• TASK REQUIREMENTS
From the first line of the entries below through the line holding "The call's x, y", write out every line exactly, please, and leave out the pictures.

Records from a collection
________________

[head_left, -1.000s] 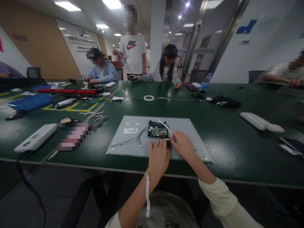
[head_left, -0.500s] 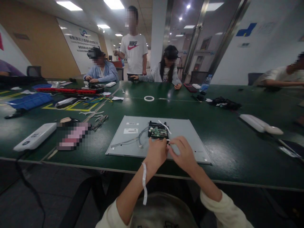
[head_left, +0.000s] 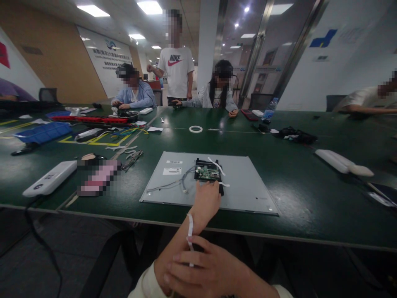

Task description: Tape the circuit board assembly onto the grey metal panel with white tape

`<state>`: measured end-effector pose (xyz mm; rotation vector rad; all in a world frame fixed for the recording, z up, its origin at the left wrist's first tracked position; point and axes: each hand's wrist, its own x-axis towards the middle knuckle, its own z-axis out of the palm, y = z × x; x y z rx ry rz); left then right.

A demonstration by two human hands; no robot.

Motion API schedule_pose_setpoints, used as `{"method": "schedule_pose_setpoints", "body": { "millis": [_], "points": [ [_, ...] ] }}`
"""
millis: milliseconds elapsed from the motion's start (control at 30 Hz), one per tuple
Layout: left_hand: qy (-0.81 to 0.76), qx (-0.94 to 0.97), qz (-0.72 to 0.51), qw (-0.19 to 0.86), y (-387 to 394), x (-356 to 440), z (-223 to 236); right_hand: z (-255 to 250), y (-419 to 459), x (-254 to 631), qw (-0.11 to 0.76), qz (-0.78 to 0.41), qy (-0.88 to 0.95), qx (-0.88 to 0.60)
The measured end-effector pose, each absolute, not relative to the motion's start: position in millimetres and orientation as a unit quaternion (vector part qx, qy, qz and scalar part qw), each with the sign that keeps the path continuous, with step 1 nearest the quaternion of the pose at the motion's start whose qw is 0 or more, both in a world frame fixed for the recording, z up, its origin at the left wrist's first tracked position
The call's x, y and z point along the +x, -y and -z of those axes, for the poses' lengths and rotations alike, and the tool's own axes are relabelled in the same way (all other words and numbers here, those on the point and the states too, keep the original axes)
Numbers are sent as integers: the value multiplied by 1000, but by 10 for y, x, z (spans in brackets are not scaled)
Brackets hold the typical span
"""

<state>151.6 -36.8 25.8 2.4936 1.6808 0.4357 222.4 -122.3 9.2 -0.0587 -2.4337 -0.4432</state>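
A flat grey display panel [head_left: 245,178] lies on the green table in front of me. On its middle sits a black plastic frame [head_left: 204,162] with a green circuit board [head_left: 208,172]. My left hand [head_left: 207,200] has its fingers curled over the frame's near edge, covering part of it. Two strips of white tape show at the frame, an upper strip [head_left: 216,165] and a right strip [head_left: 226,185]. Another white tape strip [head_left: 190,225] hangs from my left wrist. My right hand [head_left: 204,267] reaches across that wrist, thumb touching the strip, fingers spread.
Grey cables [head_left: 169,186] run left across the panel. Leftward lie a pink blurred object [head_left: 101,178], a white device [head_left: 51,178], cutters [head_left: 132,160] and a blue tray [head_left: 43,132]. A tape roll [head_left: 195,129] lies beyond the panel. Other people sit and stand across the table.
My right hand has left the frame and come back to the tape on my left wrist. The right tape strip on the frame is now uncovered. My left hand stays at the frame.
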Motion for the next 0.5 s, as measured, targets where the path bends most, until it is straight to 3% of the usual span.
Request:
{"method": "schedule_pose_setpoints", "body": {
  "millis": [233, 500],
  "points": [
    [-549, 820, -151, 54, 385, 1522, -262, 69, 1179, 2192, 384, 110, 917, -19],
    [-551, 821, -140, 59, 375, 1502, -257, -152, 1154, 2313, 340, 156, 927, -8]
  ]
}}
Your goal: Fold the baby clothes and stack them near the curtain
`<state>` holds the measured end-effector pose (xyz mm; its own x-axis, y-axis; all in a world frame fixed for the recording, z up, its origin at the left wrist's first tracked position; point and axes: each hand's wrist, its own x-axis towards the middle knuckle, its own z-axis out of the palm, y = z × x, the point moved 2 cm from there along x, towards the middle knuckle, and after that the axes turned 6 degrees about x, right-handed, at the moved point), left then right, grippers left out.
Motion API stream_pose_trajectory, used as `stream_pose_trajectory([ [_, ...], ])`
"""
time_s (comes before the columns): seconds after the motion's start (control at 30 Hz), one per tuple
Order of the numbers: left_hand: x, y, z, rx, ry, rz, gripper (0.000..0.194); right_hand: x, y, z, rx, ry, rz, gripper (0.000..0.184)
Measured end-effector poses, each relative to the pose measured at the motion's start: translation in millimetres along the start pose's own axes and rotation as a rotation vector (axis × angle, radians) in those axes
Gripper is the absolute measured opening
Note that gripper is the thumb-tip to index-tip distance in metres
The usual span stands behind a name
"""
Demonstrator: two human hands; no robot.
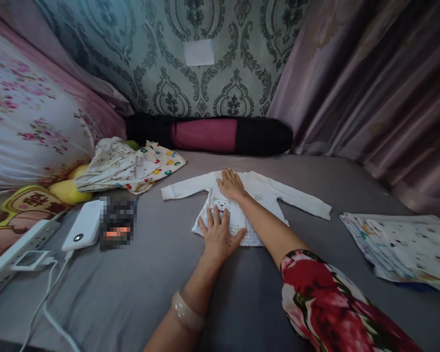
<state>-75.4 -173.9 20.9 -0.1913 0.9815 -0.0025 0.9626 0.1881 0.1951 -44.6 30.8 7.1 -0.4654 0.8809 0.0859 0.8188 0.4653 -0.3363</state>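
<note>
A small white long-sleeved baby shirt [275,205] lies spread on the grey sheet, its sleeves stretched out to both sides. A bear face is printed on its front. My left hand [220,234] rests flat on the lower left of the shirt, fingers spread, partly over the print. Farther up, near the collar, my right hand [231,186] presses flat on the fabric with its fingers extended. Neither hand grips the cloth. My right forearm crosses over the shirt's right half and hides part of it.
Folded baby clothes [407,244] are stacked at the right. Crumpled patterned clothes [128,166] lie at the back left. A white power bank [84,225], cables and a power strip [18,259] occupy the left side. A black-and-maroon bolster [205,134] lies along the wall.
</note>
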Motion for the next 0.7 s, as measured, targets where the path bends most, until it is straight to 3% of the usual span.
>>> stream_pose_trajectory([
  [0.1,-1,0,-3.0,-0.01,-0.012,-0.002,0.085,0,3,-6,0.103,0.026,-0.01,0.063],
  [0.27,-1,-1,-6.0,-0.029,-0.031,0.009,0.085,-8,29,-27,0.184,0.288,0.088,0.061],
  [0.43,-2,-1,-8.2,-0.049,-0.036,0.02,0.085,-27,58,-35,0.039,0.198,0.289,0.064],
  [0.57,-2,-1,-7.9,-0.055,-0.038,0.02,0.082,-33,62,-25,-0.03,0.086,0.308,0.069],
  [0.7,-2,-2,-8.4,-0.058,-0.033,0.021,0.078,-34,60,-19,-0.062,0.087,0.313,0.071],
])
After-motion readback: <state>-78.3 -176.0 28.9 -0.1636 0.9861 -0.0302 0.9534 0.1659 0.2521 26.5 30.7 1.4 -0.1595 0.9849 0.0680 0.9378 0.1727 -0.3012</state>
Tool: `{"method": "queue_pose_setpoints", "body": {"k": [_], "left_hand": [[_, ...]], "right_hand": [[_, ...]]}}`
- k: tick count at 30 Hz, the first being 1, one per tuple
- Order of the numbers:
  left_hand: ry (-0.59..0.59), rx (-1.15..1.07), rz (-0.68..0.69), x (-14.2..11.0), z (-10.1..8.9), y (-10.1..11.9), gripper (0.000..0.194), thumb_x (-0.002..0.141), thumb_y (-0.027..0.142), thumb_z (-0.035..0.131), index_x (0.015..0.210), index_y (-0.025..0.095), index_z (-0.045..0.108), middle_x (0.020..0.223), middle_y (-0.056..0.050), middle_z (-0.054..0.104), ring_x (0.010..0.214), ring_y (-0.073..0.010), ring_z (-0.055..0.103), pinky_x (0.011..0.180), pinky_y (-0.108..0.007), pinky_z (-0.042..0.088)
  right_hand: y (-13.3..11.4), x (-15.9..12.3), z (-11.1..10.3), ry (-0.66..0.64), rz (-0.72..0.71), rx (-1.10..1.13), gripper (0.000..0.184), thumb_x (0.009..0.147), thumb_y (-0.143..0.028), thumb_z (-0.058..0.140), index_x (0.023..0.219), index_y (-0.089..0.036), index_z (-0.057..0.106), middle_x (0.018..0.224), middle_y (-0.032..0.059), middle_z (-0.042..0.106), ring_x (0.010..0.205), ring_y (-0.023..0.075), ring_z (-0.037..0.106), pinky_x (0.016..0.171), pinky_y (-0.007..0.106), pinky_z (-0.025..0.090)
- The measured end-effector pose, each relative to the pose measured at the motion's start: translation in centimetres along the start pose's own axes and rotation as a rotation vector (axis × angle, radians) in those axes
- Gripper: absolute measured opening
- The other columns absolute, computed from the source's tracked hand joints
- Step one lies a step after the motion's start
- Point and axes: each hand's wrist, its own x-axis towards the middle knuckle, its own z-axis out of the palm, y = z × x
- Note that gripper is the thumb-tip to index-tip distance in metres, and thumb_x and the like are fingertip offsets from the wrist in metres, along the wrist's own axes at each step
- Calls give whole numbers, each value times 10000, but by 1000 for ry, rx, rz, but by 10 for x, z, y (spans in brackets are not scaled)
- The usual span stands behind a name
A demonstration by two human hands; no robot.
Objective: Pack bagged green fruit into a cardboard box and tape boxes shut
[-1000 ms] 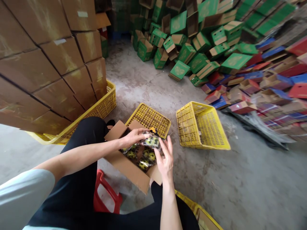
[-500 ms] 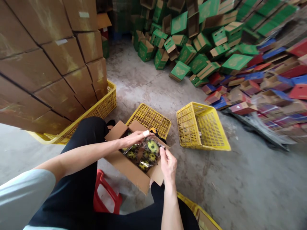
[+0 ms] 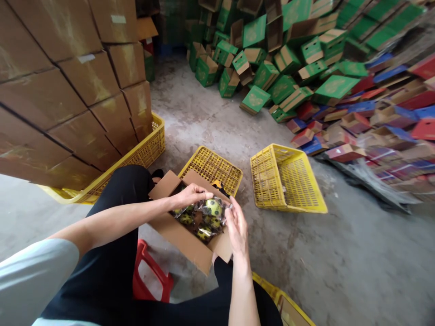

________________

• ANSWER SECTION
[head_left, -1.000s] 
[head_left, -0.500s] 
[head_left, +0.000s] 

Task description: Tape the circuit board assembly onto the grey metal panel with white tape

`<state>`: measured end-effector pose (xyz mm; rotation vector rad; all in a world frame fixed for the recording, z up, its origin at the left wrist's first tracked position; point and axes: each hand's wrist, its own x-axis towards the middle knuckle, its own z-axis out of the palm, y = z × x; x y z rx ry rz); left then right.

A demonstration by two human hands; no robot.

Motion API schedule_pose_setpoints, used as `{"method": "schedule_pose_setpoints", "body": { "millis": [_], "points": [ [_, ...] ] }}`
"""
millis: milliseconds elapsed from the motion's start (control at 30 Hz), one per tuple
Layout: left_hand: qy (-0.81 to 0.76), qx (-0.94 to 0.97), qz (-0.72 to 0.51), qw (-0.19 to 0.86), y (-387 to 394), x (-356 to 440), z (-223 to 236); right_hand: z (-255 to 250), y (-419 to 459), x (-254 to 631), qw (-0.11 to 0.76), qz (-0.78 to 0.41), qy (-0.88 to 0.95), qx (-0.88 to 0.60)
The measured end-effector pose, each absolute, not relative to the motion's start: position in millimetres and orientation as a unit quaternion (vector part qx, qy, qz and scalar part qw), each with the sign that keeps the path continuous, with step 1 nearest the quaternion of the pose at the motion's start whose qw is 0 or more, both in a world frame fixed for the recording, z up, its origin at the left wrist's first tracked position
The call's x, y and z point along the +x, -y and -z of those axes, for the poses' lengths and rotations alike, and the tool's own axes are relabelled in the same way (all other words and numbers here, those on the point and the states too, keep the original axes)

Nothing more belongs to the answer.